The station was about to receive its very first full convoy of supplies, materials and aid workers destined for Cardassia; twelve ships from the civilian organisation, Support for Sentients. But they were just the beginning, a missionary ship from the Sisters of New Hope due in the following day, with eight Vulcan cargo ships due soon after—each one carrying an industrial replicator to help on eight different worlds. From here on, the station would only get busier.

Thinking of what was coming the stations way reminded her of something important that she’d left with sh’Ranni to decide, but had yet to hear the results of. “So, Captain, any thoughts on what we can officially call this place? Since it is now under Starfleet control, we can’t keep calling it Empok Nor.”

“I was thinking, since this is the command outpost for Project Outreach, why don’t we simply call it that?”

J’Nae mulled it over for a few moments, seeing how it sounded in her mind: Outreach Station. “Sounds good to me.”

“Captain, sensors have picked up the convoy approaching the station,” the bulky Brikarian science officer announced.

“Thank you, Mr Grex. Gil Dahkal,” she said to the youthful Cardassian at communications, “hail the convoy. Tell them that Outreach Station is standing ready to receive them.”


* * * * *

END

Sandoval January 5 2013 05:38 PM

Re: Star Trek: Outreach - "And So It Begins..."
 
"Outreach" sounds too much like some sort of community drugs rehabilitation program for my liking.

Star Trek Outreach - providing emotional and practical support to people affected by Star Trek throughout the community.

Bry_Sinclair January 5 2013 05:50 PM

Re: Star Trek: Outreach - "And So It Begins..."
 
I take it before you're picking on the name you liked the rest of it though :)
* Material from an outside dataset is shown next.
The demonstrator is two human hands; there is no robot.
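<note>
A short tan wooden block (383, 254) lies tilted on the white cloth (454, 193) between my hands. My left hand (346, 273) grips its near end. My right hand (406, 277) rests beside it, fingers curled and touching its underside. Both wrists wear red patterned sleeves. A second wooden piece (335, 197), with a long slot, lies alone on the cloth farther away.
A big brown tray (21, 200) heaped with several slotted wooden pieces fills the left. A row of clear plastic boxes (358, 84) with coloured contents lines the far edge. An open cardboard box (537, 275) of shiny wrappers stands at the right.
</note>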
It made sense to me, as Starfleet was reaching out to both help the Cardassians rebuild and bridge the gaps between the two powers.

Besides, I think all of us here have been affected by Star Trek in our community :lol:

Sandoval January 5 2013 06:01 PM

Re: Star Trek: Outreach - "And So It Begins..."
 
Other than the name the work itself is up to your usual high standards I'll admit.

Bry_Sinclair January 5 2013 07:43 PM

Re: Star Trek: Outreach - "And So It Begins..."
 
Greatly appreciated Sandoval.

Angry Fanboy January 5 2013 09:28 PM

Angry Fanboy
 
Quote:

Sandoval wrote: (Post 7491853)
"Outreach" sounds too much like some sort of community drugs rehabilitation program for my liking.